There are two PMs, each with a 30% chance of the Short Goodbye, so that leaves only a 40% chance that ANYONE ELSE is getting fired. .40/8 remaining non-exempt contestants is .05, or a one-in-twenty chance anyone else is out the door.
Suppose you survive, but next week, you're not PM. Then your odds are either zero (if you won), or .057andchange if you lost (a little worse because now there are 9 remaining non-exempt contestants.) Your odds for the second week cut that .057 in half.
Even if the person being fired were being picked randomly, you've got a 1 in six chance of being fired if you're PM, and a 1 in 12 if you're not (with a fifty-fifty chance of improving from two in 21 (or 2/(3*7))to one in 21 the following week.)
It seems like the only real benefits to being PM are that:
1. You believe you can improve the odds. Trump's casinos are founded on this very principle.
2. You can use the "I was a successful PM" in future boardrooms.
I also think it would be interesting if there was another way to get immunity (my vote is for the winning PM could pick someone else to be exempt with them.) Then all the math goes out the window.
LurkerNoMore
Mar 7, 2005 @ 2:56 pm
I think the PM needs to have the power to 'fire' someone on the team. You know how Trump asked Kwame in season 1 why he didn't fire Omarosa, and he said that he didn't know that it was an option.
Then in the boardroom the 'fired' employee will have to explain why he/she wasn't doing anything, or sabotaging the team, or not taking direction, etc.
This is sort of done now since the PM chooses whom to bring into the boardroom, but this new twist would add some drama during the actual task and give motivation to the entire team not to sabotage the PM.

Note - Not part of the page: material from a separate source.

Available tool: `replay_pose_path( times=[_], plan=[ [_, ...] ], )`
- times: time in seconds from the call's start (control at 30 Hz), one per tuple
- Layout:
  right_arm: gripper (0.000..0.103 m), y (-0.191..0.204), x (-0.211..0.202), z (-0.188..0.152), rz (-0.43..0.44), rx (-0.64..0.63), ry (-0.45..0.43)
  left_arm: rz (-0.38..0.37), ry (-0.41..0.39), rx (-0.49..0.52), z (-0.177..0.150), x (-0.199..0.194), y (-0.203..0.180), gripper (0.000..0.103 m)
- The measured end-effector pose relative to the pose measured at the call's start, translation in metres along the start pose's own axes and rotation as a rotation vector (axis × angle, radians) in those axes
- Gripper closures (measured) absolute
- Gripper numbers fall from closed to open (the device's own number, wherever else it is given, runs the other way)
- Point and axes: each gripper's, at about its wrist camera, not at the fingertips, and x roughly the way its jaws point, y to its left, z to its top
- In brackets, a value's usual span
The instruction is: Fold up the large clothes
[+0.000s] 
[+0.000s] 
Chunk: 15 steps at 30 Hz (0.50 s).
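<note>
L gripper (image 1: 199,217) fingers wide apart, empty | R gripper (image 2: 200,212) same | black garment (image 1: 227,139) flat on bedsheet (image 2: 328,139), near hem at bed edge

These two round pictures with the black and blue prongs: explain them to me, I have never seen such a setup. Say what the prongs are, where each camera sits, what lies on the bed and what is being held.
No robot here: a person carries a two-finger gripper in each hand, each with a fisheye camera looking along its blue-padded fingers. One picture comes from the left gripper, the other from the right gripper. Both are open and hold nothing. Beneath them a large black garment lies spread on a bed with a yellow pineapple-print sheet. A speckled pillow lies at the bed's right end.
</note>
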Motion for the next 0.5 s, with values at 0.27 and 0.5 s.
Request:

Too many times either Trump, George, or Carolyn has taken a PM to task for not controlling a team member, when it isn't a real-world situation where a PM truly does have authority over the team.
spindotdat
Mar 7, 2005 @ 4:00 pm
Great idea, LurkerNoMore. Then the PM would be judged, in part, on whether s/he rightly or wrongly fired a team member. That would add a very interesting dynamic. Of course, the PM "firing" would only be temporary, and could be reversed by DT if he felt that the firing was wrong.
Sheap
Mar 7, 2005 @ 10:45 pm
They already have the power to bench a useless teammate - but no one has ever done it. Kwame said he didn't know it was an option, but Trump said it was; even if it's not spelled out in the rules, Trump has implicitly given the PM that authority ever since.
LurkerNoMore
Mar 8, 2005 @ 12:36 pm
But Sheap, since no one has really done this, it must not be explicitly stated that it is an option, and the talk in the boardroom about 'why didn't you fire so-and-so' from Trump, Carolyn, etc. is really just rhetorical. If being able to 'fire' someone was a true option and incorporated well into the game, I think we would see more PMs doing it.
LawyerJ
Mar 8, 2005 @ 3:19 pm
Please, please please: More task, less reward and boardroom. After TA1, when the boardroom footage was wildly popular (since it was new and fresh), TPTB reacted by increasing the amountof the footage. It's now gotten to the point, though, that the extra boardroom footage isn't enjoyable: first, it's become hackneyed, and secondly, we see so little of the task, we have no idea how accurate anyone's comments are (granted, even the firstyear, our perceptions of accuracy were colored by editing, but now we've got no basis for judging what we see and hear).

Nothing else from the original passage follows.